-1

I have csv file with many columns first column of the csv is user_id. Other columns are realted to different actions that user has taken. I want to plot two columns from this csv file on one ggplot with lines.

userid    Action1TakenTimes Action2TakenTimes
1                    0             4
2                    6             4
3                    0             1
4                    8            23
5                    4             3
6                    1             1

I have converted the csv file to R data table and did the simple plot but I want do a ggplot with a smooth lines connecting the points.
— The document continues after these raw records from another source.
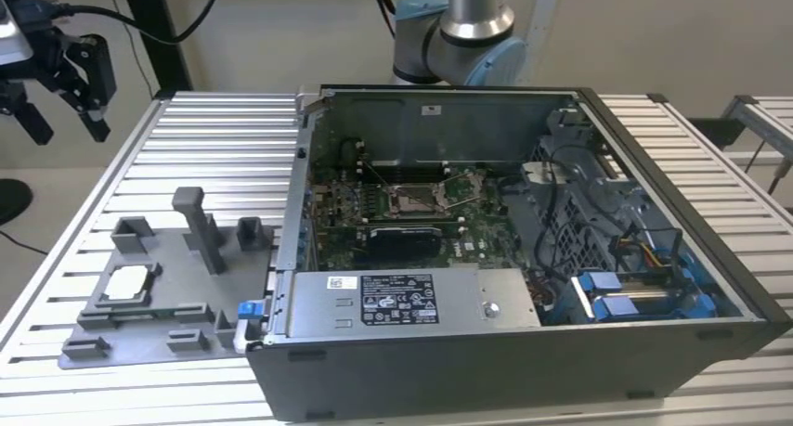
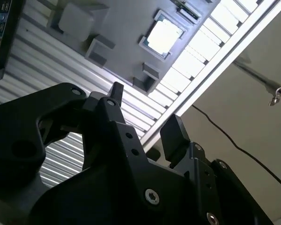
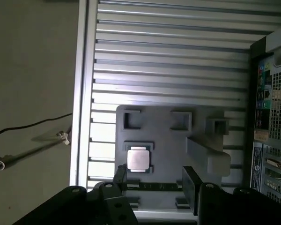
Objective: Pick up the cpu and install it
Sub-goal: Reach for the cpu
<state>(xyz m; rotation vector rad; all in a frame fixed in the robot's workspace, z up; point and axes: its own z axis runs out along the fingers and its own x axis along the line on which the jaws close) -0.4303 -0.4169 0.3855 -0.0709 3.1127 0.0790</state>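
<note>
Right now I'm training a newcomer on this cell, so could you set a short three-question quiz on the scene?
1. True or false: the cpu is already inside the computer case.
2. Choose one: the jaws of the gripper are A) shut on the cpu, B) open with nothing between them, C) shut on a cable.
3. Fill in: the cpu lies in a grey ____ on the exterior view's left of the computer case.

Key
1. False
2. B
3. tray
</note>
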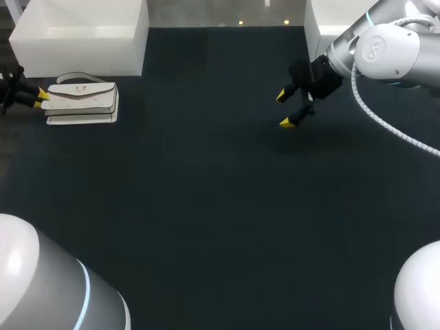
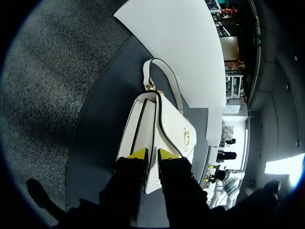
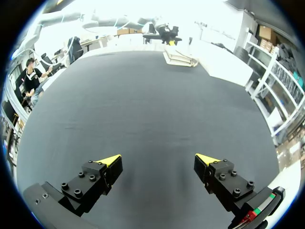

plot(log(mytable.data$Action1TakenTimes))
plot(log(mytable.data$Action2TakenTimes))

I went over following tutorial but couldn't find a similar example: http://www.ceb-institute.org/bbs/wp-content/uploads/2011/09/handout_ggplot2.pdf

add-semi-colons
  • 18,094
  • 55
  • 145
  • 232

1 Answers1

2

Like this?

library(ggplot2)
library(reshape2)
gg <- melt(mytable.data,id="userid")
ggplot(gg,aes(x=userid,y=log(value),color=variable))+geom_line()

ggplot expects the data in so-called "long" format, with all the values in one column, and a second column which distinguishes the different groups. Your data is in "wide" format, with the different groups in different columns. To convert, use melt(...) in the reshape2 package.

This is a very common pattern with ggplot.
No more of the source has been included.